According to the second aspect of the present invention, when the pipes joined by welding are used in an environment where the temperature changes, the outer peripheral surface including the welded portion of the pipes is expanded by heat more than the material of the pipes. The sleeve having a large coefficient is joined and fixed, and the thermal expansion of the outer peripheral surface side of the pipe at the time of high temperature use is promoted by the thermal expansion of the sleeve, thereby generating compressive stress on the inner peripheral surface side of the pipe, and Reducing or eliminating the residual stress on the tensile side during welding that remains on the inner surface of the pipe, or by making the residual stress on the tensile side the residual stress on the compression side, especially in-core piping for nuclear power plants, etc. For example, it is possible to effectively prevent the vicinity of the welded portion of various pipes from stress corrosion cracking.

According to the third aspect of the present invention, the sleeve is made up of a plurality of divided bodies and is fastened and fixed to the outer peripheral surface of the pipe so as to cover the entire surface of the welded portion. It can be easily installed, and the technology for preventing stress corrosion cracking can be applied to actual plants.

According to the fourth aspect of the present invention, a corrosion-resistant material is applied to the auxiliary member or the sleeve, and the welded portion is kept in a corrosion-resistant state. By covering the entire welded portion of the object or the pipe, the portion near the welded portion can be effectively prevented from corrosion itself.

[Brief description of drawings]

FIG. 1 is a view for explaining an embodiment of a method for improving residual stress according to the present invention, which is a cross-sectional view showing a state of a pipe subjected to the method at room temperature.
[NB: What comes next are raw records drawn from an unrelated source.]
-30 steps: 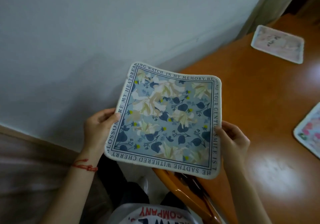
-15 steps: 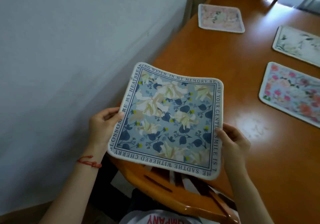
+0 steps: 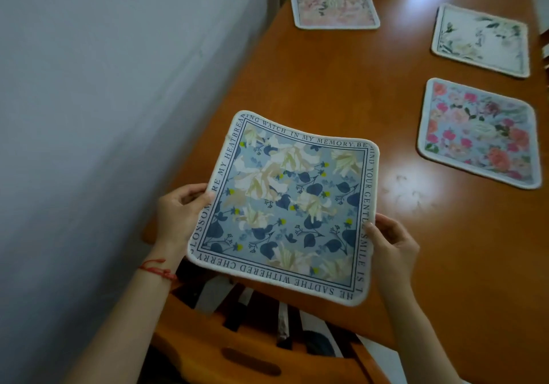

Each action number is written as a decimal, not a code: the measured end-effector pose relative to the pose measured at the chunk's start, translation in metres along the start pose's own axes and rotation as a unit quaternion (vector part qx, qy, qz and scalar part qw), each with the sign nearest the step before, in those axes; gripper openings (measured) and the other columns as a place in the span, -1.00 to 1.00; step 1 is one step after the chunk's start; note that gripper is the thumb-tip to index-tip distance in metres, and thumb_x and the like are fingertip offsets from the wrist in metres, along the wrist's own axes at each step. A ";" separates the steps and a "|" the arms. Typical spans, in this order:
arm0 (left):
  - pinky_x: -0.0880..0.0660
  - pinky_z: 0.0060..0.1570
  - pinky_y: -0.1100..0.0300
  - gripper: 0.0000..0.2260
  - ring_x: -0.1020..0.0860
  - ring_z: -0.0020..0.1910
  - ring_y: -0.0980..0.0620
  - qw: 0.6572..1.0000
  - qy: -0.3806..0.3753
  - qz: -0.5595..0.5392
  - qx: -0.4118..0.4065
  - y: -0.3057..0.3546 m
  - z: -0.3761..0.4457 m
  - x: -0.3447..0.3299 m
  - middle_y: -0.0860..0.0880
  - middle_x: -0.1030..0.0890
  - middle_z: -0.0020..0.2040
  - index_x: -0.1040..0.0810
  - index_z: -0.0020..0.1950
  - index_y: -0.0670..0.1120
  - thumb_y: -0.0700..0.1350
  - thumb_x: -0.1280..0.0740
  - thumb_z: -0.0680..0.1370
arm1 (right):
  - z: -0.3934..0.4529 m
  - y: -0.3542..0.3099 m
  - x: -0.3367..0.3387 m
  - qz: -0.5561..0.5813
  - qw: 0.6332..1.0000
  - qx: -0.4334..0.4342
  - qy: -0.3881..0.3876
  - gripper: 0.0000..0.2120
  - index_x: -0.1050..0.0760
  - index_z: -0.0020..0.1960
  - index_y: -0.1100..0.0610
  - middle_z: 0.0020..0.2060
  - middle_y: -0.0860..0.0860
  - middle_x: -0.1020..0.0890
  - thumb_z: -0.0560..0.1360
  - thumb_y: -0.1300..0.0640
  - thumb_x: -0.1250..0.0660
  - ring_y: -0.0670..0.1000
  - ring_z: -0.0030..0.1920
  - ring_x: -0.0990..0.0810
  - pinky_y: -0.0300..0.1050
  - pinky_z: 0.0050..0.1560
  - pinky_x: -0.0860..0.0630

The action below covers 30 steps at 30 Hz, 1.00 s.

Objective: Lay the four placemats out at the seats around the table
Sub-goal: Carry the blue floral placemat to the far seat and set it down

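A blue floral placemat point(image 3: 285, 208) with a lettered border hangs in the air over the near left corner of the orange wooden table point(image 3: 341, 86). My left hand point(image 3: 181, 211) grips its left edge and my right hand point(image 3: 392, 244) grips its right edge. Three other placemats lie flat on the table: a pale pink one point(image 3: 334, 3) at the far left, a white one with green leaves point(image 3: 481, 39) at the far right, and a bright pink-flowered one point(image 3: 479, 132) at the near right.
A grey wall point(image 3: 118, 86) runs close along the table's left side. A wooden chair back point(image 3: 252, 354) stands just below the held mat at the table's near edge. A red string bracelet point(image 3: 157, 269) circles my left wrist.
The view has swung right and forward from the wall to the table, bringing all three laid mats into sight. The blue mat stays held in both hands, now over the table corner.
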<state>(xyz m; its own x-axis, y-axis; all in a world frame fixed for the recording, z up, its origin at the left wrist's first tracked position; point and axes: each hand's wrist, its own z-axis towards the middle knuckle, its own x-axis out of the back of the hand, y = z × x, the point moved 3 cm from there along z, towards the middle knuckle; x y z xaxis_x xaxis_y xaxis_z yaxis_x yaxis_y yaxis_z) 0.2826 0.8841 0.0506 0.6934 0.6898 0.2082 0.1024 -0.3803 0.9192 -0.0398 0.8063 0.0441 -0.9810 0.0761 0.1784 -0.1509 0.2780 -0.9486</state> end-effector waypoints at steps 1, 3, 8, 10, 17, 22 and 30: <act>-0.60 -0.36 0.12 -0.84 -0.63 -0.42 0.02 1.000 -0.005 0.003 0.002 -0.002 0.004 -0.003 0.02 -0.66 -0.37 -0.61 -0.20 0.01 -0.26 -0.43 0.41 | 0.002 0.002 -0.001 -0.002 1.000 -0.002 0.002 -0.90 -0.52 -0.07 0.10 -0.19 0.07 -0.64 0.45 0.26 -0.33 -0.04 -0.27 -0.66 -0.20 -0.34 -0.61; -0.59 -0.30 0.08 -0.84 -0.63 -0.36 -0.03 1.000 -0.016 0.009 0.003 -0.006 0.015 -0.008 -0.04 -0.66 -0.28 -0.62 -0.19 0.01 -0.26 -0.43 0.42 | 0.006 0.006 -0.004 -0.003 1.000 -0.007 0.009 -0.90 -0.51 -0.08 0.10 -0.19 0.07 -0.63 0.46 0.27 -0.32 -0.08 -0.29 -0.66 -0.25 -0.35 -0.59; -0.59 -0.39 0.18 -0.88 -0.62 -0.41 0.10 0.998 -0.052 0.040 0.008 -0.015 0.040 -0.021 -0.03 -0.64 -0.26 -0.60 -0.15 -0.03 -0.25 -0.41 0.43 | 0.012 0.021 -0.015 -0.015 0.999 -0.022 0.044 -0.89 -0.50 -0.09 0.09 -0.19 0.05 -0.62 0.45 0.28 -0.32 -0.07 -0.28 -0.65 -0.26 -0.35 -0.59; -0.58 -0.42 0.23 -0.90 -0.61 -0.42 0.14 0.997 -0.055 0.044 0.008 -0.019 0.049 -0.023 -0.02 -0.63 -0.26 -0.60 -0.13 -0.07 -0.26 -0.41 0.44 | 0.015 0.028 -0.021 -0.020 0.998 -0.031 0.052 -0.89 -0.50 -0.07 0.11 -0.18 0.06 -0.62 0.46 0.28 -0.32 -0.03 -0.23 -0.65 -0.25 -0.32 -0.60; -0.56 -0.45 0.30 -0.90 -0.61 -0.30 0.03 0.994 -0.082 0.066 0.011 -0.035 0.072 -0.031 -0.02 -0.62 -0.24 -0.58 -0.06 -0.10 -0.26 -0.38 0.47 | 0.027 0.047 -0.038 -0.047 0.994 -0.055 0.077 -0.90 -0.50 -0.03 0.14 -0.19 0.02 -0.61 0.47 0.28 -0.31 -0.02 -0.21 -0.63 -0.24 -0.30 -0.61; -0.56 -0.45 0.31 -0.87 -0.62 -0.26 0.00 0.991 -0.092 0.096 0.022 -0.050 0.085 -0.041 -0.02 -0.61 -0.21 -0.58 0.02 -0.15 -0.25 -0.37 0.48 | 0.034 0.059 -0.039 -0.070 0.990 -0.074 0.096 -0.90 -0.51 -0.02 0.15 -0.19 0.01 -0.61 0.47 0.27 -0.32 -0.03 -0.20 -0.63 -0.18 -0.28 -0.63; -0.61 -0.20 0.04 -0.87 -0.62 -0.21 -0.02 0.970 -0.095 0.221 -0.034 -0.065 0.097 -0.043 -0.09 -0.64 -0.14 -0.62 0.01 -0.17 -0.20 -0.37 0.48 | 0.040 0.074 -0.029 -0.127 0.981 -0.087 0.121 -0.84 -0.54 0.05 0.20 -0.16 0.01 -0.62 0.47 0.23 -0.34 0.04 -0.13 -0.64 0.02 -0.12 -0.62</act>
<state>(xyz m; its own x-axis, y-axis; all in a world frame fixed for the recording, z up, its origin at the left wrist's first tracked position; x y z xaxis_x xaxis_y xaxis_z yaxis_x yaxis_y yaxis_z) 0.3159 0.8195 -0.0508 0.7781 0.3402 0.5281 -0.2781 -0.5672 0.7752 -0.0272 0.7868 -0.0420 -0.8531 0.2025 0.4808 -0.3435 0.4755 -0.8098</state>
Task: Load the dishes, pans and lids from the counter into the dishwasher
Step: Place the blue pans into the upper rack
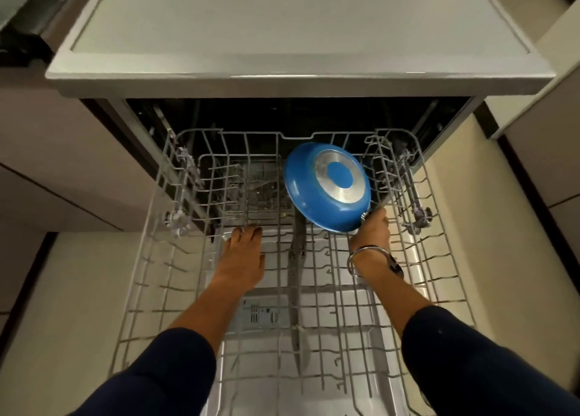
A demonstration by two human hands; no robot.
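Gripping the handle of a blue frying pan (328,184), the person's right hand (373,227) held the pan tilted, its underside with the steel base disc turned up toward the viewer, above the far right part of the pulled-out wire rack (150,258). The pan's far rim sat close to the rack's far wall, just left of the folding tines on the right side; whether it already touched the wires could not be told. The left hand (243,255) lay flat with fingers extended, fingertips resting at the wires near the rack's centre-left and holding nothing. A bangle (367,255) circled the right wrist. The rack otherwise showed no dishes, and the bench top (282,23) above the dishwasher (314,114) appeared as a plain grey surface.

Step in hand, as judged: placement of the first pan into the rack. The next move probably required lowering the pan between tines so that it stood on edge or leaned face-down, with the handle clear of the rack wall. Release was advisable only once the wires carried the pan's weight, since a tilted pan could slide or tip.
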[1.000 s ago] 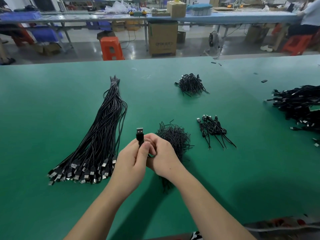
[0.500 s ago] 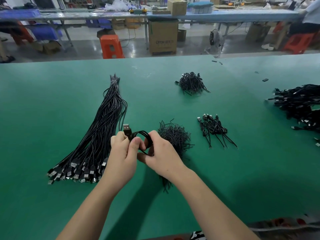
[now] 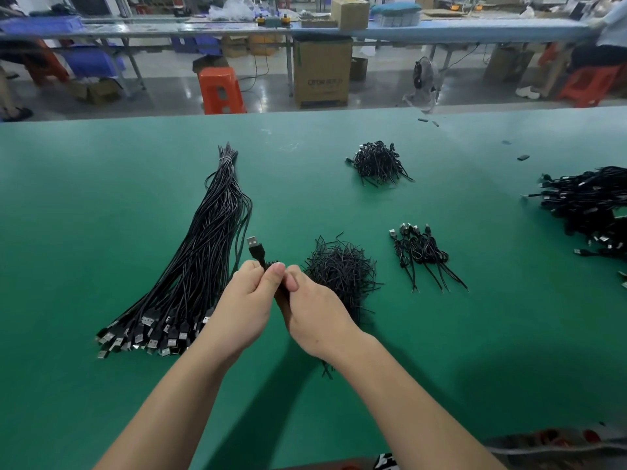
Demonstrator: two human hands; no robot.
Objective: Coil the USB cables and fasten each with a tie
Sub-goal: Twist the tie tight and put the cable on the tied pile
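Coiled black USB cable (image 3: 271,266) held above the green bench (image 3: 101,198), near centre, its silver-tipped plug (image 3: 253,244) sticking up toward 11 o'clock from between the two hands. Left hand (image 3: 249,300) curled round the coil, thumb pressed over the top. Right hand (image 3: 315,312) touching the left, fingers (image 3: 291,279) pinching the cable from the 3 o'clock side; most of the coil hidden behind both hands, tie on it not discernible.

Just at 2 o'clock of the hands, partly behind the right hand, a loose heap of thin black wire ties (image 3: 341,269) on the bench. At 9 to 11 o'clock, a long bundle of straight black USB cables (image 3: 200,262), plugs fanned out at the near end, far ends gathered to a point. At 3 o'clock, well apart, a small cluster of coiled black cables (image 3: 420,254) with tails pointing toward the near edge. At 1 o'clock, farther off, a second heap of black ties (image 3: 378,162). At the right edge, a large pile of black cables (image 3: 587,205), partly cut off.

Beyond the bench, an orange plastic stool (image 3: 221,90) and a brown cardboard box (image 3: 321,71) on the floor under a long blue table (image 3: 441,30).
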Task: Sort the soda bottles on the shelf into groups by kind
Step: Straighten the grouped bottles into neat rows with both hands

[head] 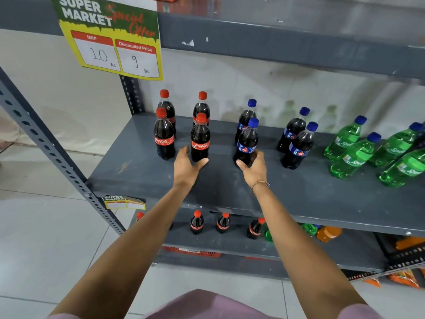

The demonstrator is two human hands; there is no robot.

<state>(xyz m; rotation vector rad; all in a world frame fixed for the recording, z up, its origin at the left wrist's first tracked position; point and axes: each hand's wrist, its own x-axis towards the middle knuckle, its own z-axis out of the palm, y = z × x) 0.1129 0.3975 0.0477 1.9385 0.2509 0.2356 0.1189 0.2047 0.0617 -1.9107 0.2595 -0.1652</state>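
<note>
On the grey shelf (230,189) stand several red-capped Coca-Cola bottles at the left, several blue-capped dark cola bottles in the middle and several green Sprite bottles (354,155) at the right. My left hand (187,164) wraps the base of the front right Coca-Cola bottle (200,139). My right hand (254,168) grips the bottom of the front blue-capped cola bottle (248,140). Both bottles stand upright on the shelf.
A yellow and green price sign (110,35) hangs from the upper shelf (287,44). The lower shelf (253,247) holds more Coca-Cola bottles, a green bottle and an orange bottle (328,233). A perforated grey upright (46,143) runs down the left. Tiled floor lies below.
</note>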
FIG. 2 is a cross-sectional view showing a state of the pipe shown in FIG. 1 at a high temperature, which is a view for explaining the embodiment.

FIG. 3 is a characteristic diagram showing an operation in the embodiment.

[Explanation of symbols]

 1 Piping 2 Weld 3 Sleeve 4 Collar 5 Bolt

Claims (4)

[Claims] 1. When a structure joined by welding is used in an environment where the temperature changes, a material having a thermal expansion coefficient larger than that of the material of the structure on one surface including a welded portion of the structure. By joining and fixing the auxiliary member consisting of, the thermal expansion of one surface side of the structure during high temperature use is promoted by the thermal expansion of the auxiliary member, whereby compressive stress is applied to the other surface side of the structure. Remaining characterized in that the residual stress on the tensile side at the time of welding remaining on the other surface of the structural material is reduced or eliminated, or the residual stress on the tensile side is made the residual stress on the compression side. Stress improvement method. 2. When a pipe joined by welding is used in an environment where the temperature changes, a sleeve having a thermal expansion coefficient larger than that of the material of the pipe is joined and fixed to the outer peripheral surface including the welded portion of the pipe. The thermal expansion of the outer peripheral surface side at the time of high temperature use of the pipe is promoted by the thermal expansion of the sleeve, thereby generating compressive stress on the inner peripheral surface side of the pipe and remaining on the inner surface side of the pipe. A method for improving residual stress, characterized in that the residual stress on the tensile side during welding is reduced or eliminated, or the residual stress on the tensile side is made the residual stress on the compression side. 3. The residual stress improving method according to claim 2, wherein the sleeve is composed of a plurality of divided bodies and is fastened and fixed to the outer peripheral surface of the pipe while covering the entire surface of the welded portion. How to improve. 4. The residual stress improving method according to claim 1, wherein a corrosion resistant material is applied to the auxiliary member or the sleeve, and the welded portion is kept in a corrosion resistant state.